Hand washing shin guards with a wet cloth may work to remove the odour in the short term but won’t solve the problem long term and as soon as you wear them after hand washing, that odour could come back even worse. Hand washing isn’t recommended unless you only have a short period of time available.
The Quick Scrub Technique
There's going to be times when you just don't have time to let your shin guards soak, but if you give them a proper scrubbing as shown in this video, this can certainly help.
However, remember in the long term the smell will just come back so it's best to follow our steps
Sometimes, there is just nothing for it, you're going to have to throw away that old pair that are slowly rotting in the corner, and you won't look back.

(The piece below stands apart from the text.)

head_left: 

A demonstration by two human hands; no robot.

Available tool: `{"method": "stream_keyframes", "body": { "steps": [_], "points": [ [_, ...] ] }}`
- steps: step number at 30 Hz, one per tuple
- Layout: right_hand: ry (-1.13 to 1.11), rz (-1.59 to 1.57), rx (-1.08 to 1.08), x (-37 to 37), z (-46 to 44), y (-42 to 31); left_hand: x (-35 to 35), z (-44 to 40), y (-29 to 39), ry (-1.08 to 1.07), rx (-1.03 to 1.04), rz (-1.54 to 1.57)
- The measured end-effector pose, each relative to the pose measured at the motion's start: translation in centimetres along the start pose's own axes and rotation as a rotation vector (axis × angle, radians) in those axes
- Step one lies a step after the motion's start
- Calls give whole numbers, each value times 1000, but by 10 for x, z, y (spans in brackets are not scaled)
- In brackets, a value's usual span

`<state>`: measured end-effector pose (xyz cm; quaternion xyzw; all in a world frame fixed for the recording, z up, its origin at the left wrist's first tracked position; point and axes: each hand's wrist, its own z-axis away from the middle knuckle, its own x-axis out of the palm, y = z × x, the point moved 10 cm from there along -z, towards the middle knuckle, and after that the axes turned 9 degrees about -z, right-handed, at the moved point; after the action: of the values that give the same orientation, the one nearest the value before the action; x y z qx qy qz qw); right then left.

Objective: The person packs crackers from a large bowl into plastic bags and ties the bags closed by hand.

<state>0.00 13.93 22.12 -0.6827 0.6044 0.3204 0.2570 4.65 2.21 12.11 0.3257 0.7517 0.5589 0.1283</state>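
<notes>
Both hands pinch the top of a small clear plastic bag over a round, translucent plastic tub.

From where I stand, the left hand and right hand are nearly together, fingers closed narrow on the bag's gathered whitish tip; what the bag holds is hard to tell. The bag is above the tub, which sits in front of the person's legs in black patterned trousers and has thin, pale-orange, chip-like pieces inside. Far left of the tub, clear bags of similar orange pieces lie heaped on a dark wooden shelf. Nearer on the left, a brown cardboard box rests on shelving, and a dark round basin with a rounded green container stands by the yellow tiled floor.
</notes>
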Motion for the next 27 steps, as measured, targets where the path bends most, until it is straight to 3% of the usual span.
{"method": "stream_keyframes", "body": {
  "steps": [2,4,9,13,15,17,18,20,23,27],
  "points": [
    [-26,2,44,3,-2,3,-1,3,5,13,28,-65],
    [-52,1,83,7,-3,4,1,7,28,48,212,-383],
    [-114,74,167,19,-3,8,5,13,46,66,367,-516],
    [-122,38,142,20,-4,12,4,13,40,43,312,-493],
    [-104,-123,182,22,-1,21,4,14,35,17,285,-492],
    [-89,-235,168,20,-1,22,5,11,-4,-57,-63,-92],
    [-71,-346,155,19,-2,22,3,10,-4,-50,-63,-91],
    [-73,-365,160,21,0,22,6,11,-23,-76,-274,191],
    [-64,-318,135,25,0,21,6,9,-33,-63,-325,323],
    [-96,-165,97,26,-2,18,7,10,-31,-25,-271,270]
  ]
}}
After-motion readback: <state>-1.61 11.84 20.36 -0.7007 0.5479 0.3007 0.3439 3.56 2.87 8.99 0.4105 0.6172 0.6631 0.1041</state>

To give you a bit of a head start we've done a review of the Top 10 Soccer Shin Guards on the market today.
You'll soon find you'll have more friends around you once that bad odour has gone!!!
Following these steps on how to wash your shin guards will hopefully provide you with a pair of shin pads that are like new. Any scent that may exist on them will be a thing of the past and they will be bacteria-free. You can’t prevent sweating onto your shin guards when playing soccer, but you can prevent your shin guards from being dirty if you follow the easy steps mentioned above.